Defendant has not satisfied the second Duren requirement because he cannot show that "the jury pool does not adequately represent the distinctive group in relation to the number of such persons in the community." United States v. Hernandez-Estrada, 749 F.3d 1154, 1159 (9th Cir.) cert. denied, 135 S. Ct. 709, 190 L. Ed. 2d 445 (2014). The Ninth Circuit recently rejected the "absolute disparity" test as the exclusive analytical measure for the second Duren prong, and instead directed district courts to employ an appropriate analytical tool based on the circumstances at hand. Id. at 1162-63. However, in the situation where the distinctive group is neither a very large nor very small percentage of the population, the absolute disparity test is an appropriate vehicle for measuring disparity. Id. at 1161- 62. While the Court recognizes that recent cases ask district courts to perform a nuanced analysis, the Ninth Circuit has found that a 7.7% absolute disparity is constitutionally permissible. See United States v. Esquivel, 88 F.3d 722 (1996). Latinos constitute between 14.85% - 17.96% (depending on the source) of the geographically relevant voting population, but compromised only about 12% of the qualified jury pool. As applied here, the absolute disparity of Latinos is 2.85% based on the AO-12 up to 5.96% based on the more recent 2014 American Community Survey. Though the Jury Administrator must rely on the data supplied by the AO for statistical purposes internally, even using the more recent demographic information, the absolute disparity between the jury eligible population and the qualified list is minimal and not constitutionally problematic.

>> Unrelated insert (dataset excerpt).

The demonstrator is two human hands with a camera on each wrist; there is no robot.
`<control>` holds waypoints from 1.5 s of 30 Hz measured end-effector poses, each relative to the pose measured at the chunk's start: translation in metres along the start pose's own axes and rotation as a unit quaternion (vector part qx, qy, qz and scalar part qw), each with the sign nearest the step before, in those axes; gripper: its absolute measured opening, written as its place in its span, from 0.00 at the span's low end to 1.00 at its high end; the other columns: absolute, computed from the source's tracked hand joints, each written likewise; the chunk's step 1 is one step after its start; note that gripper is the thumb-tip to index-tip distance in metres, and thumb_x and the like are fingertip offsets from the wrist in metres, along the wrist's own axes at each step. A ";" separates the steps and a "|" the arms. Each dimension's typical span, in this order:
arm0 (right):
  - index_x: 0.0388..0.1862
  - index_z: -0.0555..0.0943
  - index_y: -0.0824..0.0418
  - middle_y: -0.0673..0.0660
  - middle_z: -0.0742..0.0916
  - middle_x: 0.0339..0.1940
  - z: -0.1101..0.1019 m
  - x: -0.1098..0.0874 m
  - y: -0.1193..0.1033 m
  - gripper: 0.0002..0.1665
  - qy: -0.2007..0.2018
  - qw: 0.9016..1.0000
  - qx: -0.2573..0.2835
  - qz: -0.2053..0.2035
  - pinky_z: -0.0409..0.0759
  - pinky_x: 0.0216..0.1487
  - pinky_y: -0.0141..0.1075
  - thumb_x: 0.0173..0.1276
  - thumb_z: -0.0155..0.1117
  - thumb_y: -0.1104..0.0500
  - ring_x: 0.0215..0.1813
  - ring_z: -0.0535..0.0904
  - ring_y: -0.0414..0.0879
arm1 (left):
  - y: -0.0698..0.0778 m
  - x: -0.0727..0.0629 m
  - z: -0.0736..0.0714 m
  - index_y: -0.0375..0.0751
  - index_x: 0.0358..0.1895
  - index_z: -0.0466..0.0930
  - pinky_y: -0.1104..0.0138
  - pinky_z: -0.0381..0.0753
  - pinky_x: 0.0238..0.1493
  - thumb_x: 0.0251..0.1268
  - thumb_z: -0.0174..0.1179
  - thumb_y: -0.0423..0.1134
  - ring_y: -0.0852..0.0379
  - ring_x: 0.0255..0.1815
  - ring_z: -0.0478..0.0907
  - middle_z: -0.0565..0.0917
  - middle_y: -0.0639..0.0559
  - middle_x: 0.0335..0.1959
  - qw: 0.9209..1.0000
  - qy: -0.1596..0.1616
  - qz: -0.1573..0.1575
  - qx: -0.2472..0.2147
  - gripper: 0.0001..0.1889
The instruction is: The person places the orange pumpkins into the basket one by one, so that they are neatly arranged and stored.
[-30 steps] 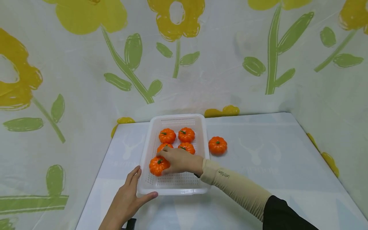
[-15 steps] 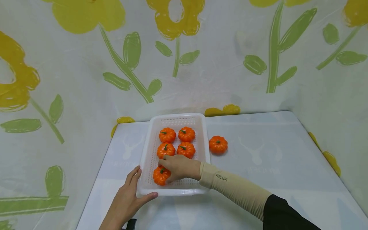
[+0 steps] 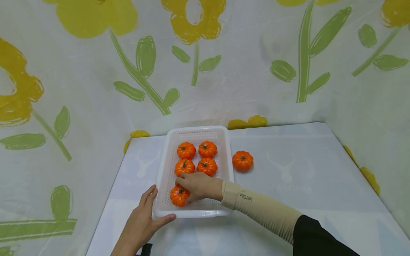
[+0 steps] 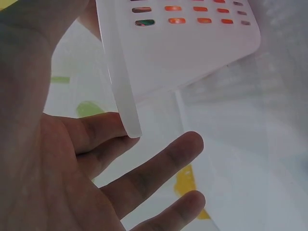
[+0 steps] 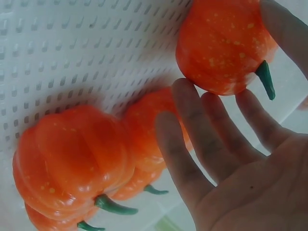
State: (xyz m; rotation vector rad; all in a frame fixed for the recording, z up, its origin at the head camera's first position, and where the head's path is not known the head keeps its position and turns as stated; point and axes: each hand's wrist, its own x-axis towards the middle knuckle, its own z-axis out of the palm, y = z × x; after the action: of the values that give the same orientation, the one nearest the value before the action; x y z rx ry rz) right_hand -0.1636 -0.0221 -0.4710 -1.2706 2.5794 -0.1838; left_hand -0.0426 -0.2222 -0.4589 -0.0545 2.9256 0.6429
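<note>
A white plastic basket (image 3: 205,214) stands on the table with small orange toy pumpkins in it. In its near left part, my right hand (image 3: 200,185) holds one pumpkin (image 3: 178,196) between thumb and fingertips; its green stem shows in the right wrist view. My left hand (image 3: 141,220) lies at the basket's near left corner, thumb along the front rim and fingers extended at the left side. In the left wrist view two fingers touch the basket rim (image 4: 127,113), while the other two point outward past it.
Several more pumpkins sit in the basket behind the right hand, among them a far left pumpkin (image 3: 186,150) and a far right pumpkin (image 3: 208,149). Another pumpkin (image 3: 242,161) lies on the table (image 3: 288,199) just right of the basket. A flower-patterned wall covering (image 3: 237,81) rises behind.
Over the first half second my right hand moved the gripped pumpkin toward the basket's front and slightly right, uncovering the middle pumpkins. Since then it has barely moved. The left hand has stayed in place.
</note>
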 end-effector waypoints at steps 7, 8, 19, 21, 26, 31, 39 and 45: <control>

Similarly, Defendant cannot demonstrate that the underrepresentation "is due to systematic exclusion of the group in the jury-selection process." Duren, 439 U.S. at 364. To be systematic, the underrepresentation must be "due to the system by which juries were selected." Id. at 367. First, Defendant has failed to present any evidence, beyond pure speculation, that any underrepresentation is due to the Eastern District's jury selection system. The largest factor identified by Mr. Martin, nonresponses/undeliverable mail, is not a failure of the system but of those potential jurors who fail to respond. An effort is made to ensure people respond, but the jury plan need not require that the Jury Administrator call each of the over 7,000 non-responders to ask them to complete their questionnaires. A second mailing is sufficient. As for undeliverable mail, reliance on the postal system and voters to update the addresses is not unreasonable. Defendant lays fault in the District's reliance on voter turnout rather than voter registration. The District's policy is founded upon statutory guidance in 28 U.S.C. § 1863(b)(3). Though the District has the option of switching to voter registration, the reliance on a statutorily permissible system where there is a low absolute disparity is not unreasonable.

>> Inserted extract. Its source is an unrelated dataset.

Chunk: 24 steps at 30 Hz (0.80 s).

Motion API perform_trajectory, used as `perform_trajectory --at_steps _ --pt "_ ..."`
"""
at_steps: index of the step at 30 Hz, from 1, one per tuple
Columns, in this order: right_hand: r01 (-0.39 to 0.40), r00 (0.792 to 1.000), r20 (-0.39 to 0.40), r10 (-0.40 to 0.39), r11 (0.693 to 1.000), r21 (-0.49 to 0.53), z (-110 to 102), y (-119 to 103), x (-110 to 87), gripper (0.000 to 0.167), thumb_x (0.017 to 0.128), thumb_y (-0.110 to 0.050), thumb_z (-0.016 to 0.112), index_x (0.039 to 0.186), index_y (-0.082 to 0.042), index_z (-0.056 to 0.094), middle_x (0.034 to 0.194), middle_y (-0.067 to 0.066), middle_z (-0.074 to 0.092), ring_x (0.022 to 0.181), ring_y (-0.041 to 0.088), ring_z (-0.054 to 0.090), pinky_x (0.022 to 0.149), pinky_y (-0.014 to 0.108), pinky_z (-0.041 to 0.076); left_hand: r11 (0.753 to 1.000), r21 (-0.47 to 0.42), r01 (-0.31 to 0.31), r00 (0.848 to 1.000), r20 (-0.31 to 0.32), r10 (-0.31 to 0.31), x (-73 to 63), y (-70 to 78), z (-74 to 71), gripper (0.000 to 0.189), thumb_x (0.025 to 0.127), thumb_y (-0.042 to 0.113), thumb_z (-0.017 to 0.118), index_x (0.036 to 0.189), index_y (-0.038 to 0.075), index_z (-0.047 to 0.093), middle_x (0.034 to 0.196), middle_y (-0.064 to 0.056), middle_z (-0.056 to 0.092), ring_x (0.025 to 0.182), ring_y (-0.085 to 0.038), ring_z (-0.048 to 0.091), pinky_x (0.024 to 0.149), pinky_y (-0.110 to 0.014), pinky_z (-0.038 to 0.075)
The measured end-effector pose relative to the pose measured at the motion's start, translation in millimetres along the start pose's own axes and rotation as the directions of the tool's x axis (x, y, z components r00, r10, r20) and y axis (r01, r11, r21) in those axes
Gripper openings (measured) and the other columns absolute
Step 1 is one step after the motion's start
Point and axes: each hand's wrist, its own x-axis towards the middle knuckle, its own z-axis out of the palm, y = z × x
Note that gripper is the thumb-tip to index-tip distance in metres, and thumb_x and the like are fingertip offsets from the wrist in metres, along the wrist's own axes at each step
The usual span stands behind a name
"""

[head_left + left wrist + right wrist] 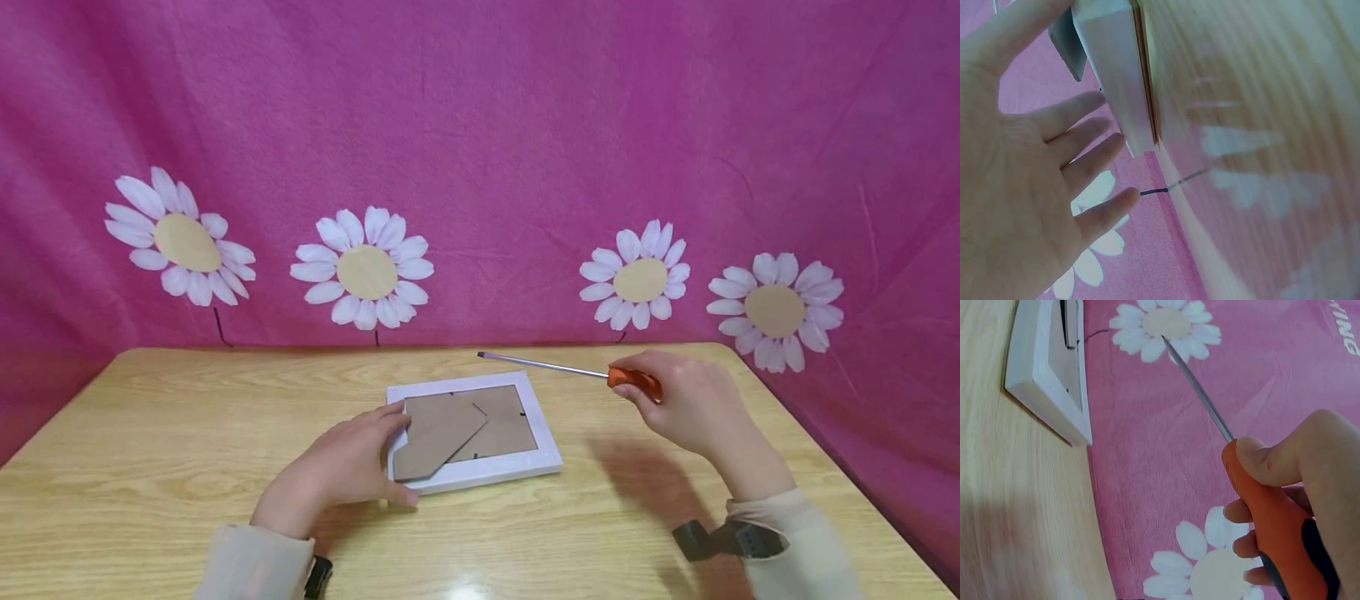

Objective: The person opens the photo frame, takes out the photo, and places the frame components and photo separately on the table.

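A white picture frame (536,417) lies face down on the wooden table, its brown backing (502,410) and fold-out stand leg (442,446) showing. My left hand (341,462) rests at the frame's left side, thumb by the near corner and fingers at the left edge. In the left wrist view the fingers are spread and fairly straight, with fingertips right at the frame's side (1107,56). My right hand (693,404) grips a flathead screwdriver (1285,531) by its orange-and-black handle. Its metal shaft (543,364) points left, above the frame's far edge.
The light wooden table (150,433) ends at a pink cloth (502,167) printed with several white daisies. A dark strap (750,540) is on the right wrist, and a small black device (318,577) is by the left sleeve.
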Motion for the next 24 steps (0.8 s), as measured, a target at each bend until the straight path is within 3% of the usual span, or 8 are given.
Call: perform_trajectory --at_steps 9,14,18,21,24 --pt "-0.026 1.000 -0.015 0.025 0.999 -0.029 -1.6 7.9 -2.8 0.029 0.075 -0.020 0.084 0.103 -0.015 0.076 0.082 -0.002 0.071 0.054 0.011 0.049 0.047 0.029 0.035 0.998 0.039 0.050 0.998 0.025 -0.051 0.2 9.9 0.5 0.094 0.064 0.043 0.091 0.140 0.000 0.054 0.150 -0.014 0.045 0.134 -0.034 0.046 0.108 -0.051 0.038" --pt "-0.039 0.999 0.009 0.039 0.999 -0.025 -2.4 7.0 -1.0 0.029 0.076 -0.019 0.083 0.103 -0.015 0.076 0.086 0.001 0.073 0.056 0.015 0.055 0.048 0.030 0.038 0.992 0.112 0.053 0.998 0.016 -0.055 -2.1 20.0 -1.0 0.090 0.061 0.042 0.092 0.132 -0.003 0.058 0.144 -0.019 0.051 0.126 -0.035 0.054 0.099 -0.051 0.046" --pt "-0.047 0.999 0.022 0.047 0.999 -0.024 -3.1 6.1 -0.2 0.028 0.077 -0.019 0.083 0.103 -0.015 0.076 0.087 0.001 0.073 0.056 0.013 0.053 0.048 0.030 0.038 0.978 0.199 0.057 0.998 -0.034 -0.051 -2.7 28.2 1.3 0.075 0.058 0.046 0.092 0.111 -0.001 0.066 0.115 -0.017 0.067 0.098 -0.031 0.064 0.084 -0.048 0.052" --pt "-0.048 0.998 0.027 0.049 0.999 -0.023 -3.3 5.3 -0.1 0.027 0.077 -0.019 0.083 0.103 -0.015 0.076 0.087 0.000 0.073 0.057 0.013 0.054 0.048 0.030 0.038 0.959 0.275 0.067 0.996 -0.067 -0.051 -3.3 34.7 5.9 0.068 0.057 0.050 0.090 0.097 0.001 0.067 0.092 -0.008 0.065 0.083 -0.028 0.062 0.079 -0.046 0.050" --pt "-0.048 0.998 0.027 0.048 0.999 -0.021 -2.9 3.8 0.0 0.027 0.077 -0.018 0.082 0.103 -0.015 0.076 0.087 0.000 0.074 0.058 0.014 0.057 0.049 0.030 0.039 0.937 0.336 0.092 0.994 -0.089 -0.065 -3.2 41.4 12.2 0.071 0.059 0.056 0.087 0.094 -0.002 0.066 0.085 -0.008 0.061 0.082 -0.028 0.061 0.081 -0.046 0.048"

Further, the numbers relied upon by the Defendant omit the proportion of the Master Wheel that is Hispanic. Without this number it is impossible to say whether it is reliance on the voter turnout records or the qualification process that results in a lower representation of Hispanics on the qualified list than is found in the general population. There are legitimate factors, including English language skills that may disproportionately affect the Hispanic population, but are not the result of a policy or procedure created by the District.

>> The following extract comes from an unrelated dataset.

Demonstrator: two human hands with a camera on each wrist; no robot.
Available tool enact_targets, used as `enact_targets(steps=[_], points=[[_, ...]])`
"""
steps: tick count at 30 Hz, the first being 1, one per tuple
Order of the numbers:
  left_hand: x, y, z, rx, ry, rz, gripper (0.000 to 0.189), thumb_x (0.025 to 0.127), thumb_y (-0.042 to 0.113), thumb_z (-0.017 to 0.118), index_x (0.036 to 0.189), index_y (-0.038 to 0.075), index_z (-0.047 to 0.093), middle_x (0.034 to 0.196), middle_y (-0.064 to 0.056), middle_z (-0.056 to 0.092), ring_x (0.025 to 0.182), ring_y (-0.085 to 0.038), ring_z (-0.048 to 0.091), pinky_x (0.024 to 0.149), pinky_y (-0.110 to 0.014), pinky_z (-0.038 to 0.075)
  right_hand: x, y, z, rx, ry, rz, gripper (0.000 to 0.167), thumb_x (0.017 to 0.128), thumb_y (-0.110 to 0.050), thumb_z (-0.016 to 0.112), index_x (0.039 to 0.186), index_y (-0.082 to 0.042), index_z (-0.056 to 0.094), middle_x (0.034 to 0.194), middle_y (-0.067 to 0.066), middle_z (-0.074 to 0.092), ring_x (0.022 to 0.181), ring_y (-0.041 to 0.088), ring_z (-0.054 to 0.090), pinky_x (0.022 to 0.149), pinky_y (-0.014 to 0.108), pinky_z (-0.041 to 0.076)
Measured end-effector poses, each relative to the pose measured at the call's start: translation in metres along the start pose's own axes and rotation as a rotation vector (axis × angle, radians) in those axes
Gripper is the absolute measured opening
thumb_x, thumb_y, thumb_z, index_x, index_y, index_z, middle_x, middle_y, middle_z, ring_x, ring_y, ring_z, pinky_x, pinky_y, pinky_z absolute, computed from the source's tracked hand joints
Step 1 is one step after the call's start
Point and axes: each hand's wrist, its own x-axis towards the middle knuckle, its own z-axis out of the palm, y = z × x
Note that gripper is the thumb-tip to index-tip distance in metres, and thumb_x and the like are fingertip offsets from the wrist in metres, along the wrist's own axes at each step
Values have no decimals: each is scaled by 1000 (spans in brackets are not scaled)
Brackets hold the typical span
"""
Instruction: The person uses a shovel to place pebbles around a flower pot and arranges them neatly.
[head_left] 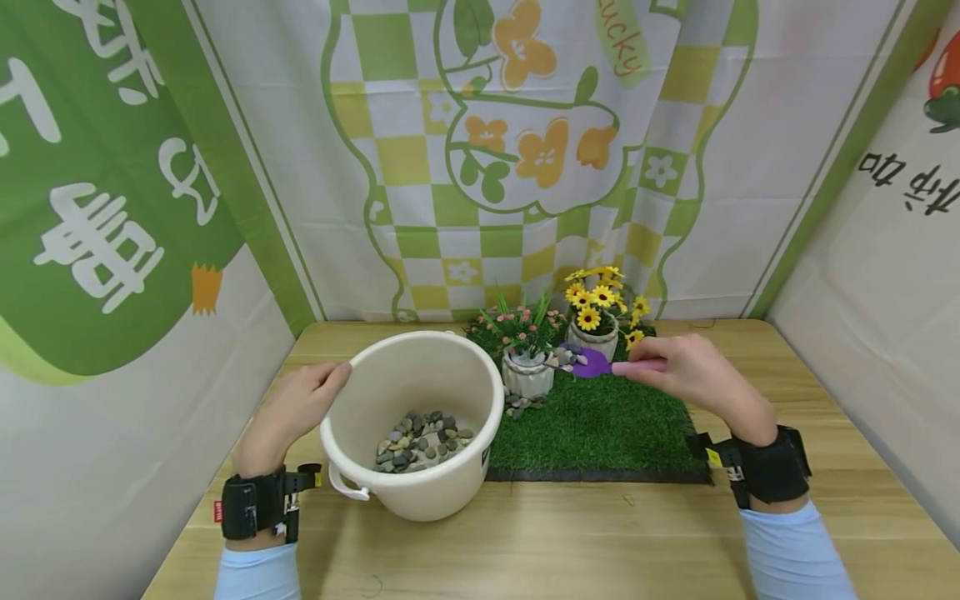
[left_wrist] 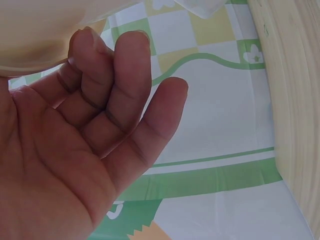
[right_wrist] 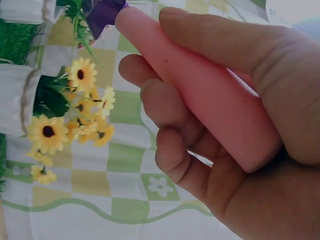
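My left hand [head_left: 300, 400] is at the left rim of a cream plastic bucket [head_left: 420, 500], its thumb and index finger at the edge. In the left wrist view the other fingers [left_wrist: 132, 85] curl loosely outside the bucket wall. Grey and tan pebbles [head_left: 420, 442] cover the bucket's bottom. My right hand [head_left: 697, 375] grips the pink handle of a small garden trowel [right_wrist: 200, 95]. Its purple blade carries several pebbles [head_left: 567, 356] close by the rim of a white pot [head_left: 528, 379] of pink flowers [head_left: 517, 325].
Behind the trowel stands a second white pot [head_left: 595, 337] of yellow flowers [head_left: 600, 296]. Both pots sit on a green artificial-grass mat [head_left: 600, 433], with loose stones [head_left: 521, 406] at the nearer pot's foot. A wooden table [head_left: 555, 542] lies under everything; printed cloth [head_left: 525, 242] hangs behind.
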Motion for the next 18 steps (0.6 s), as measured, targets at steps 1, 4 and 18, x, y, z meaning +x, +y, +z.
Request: enact_targets(steps=[1, 4, 18], points=[[0, 0, 0, -1, 1, -2, 53, 106, 44, 31, 122, 6, 65, 103, -11, 73, 94, -26, 68, 82, -47, 52, -1, 1, 1, 2, -7, 0, 9, 90, -30, 72, 92, -21, 74, 75, -11, 68, 59, -1, 50, 57, 22, 43], [0, 0, 0, -1, 0, -3, 54, 106, 45, 31, 122, 6, 64, 103, -11, 73, 94, -25, 68, 81, -46, 52, -4, 3, 4, 16, -31, 15, 11, 91, -30, 71, 93, -20, 74, 75, -10, 68, 58, -2, 50, 57, 21, 42], [-1, -1, 0, -29, -7, -6, 53, 106, 44, 32, 123, 5, 64, 100, -11, 73, 88, -21, 68, 78, -43, 53, -25, 23, 8, -6, 111, -6, 7, 87, -24, 76, 92, -20, 75, 80, -9, 72, 66, 1, 61, 61, 24, 50]])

Defendant has not made a prima facie case using the Duren factors. There is no evidence before this Court that Latinos are underrepresented on the qualified list or that the District policy systematically excludes any group. For all the foregoing reasons, the Defendant's Motions are denied. Accordingly,


1. Defendant's Motion to Dismiss Based Upon Violations of the Sixth Amendment and the Jury Selection and Service Act of 1968, filed November 22, 2015, ECF No. 67, is DENIED.

2. Defendant's Motion for New Trial, filed November 24, 2015, ECF No. 80, is DENIED.

3. The sentencing hearing set for May 3, 2016, at 10:00 a.m., in Yakima, Washington is CONFIRMED.

The District Court Executive is directed to file this Order and provide copies to counsel AND TO United States Probation Officer Jennifer Dykstra.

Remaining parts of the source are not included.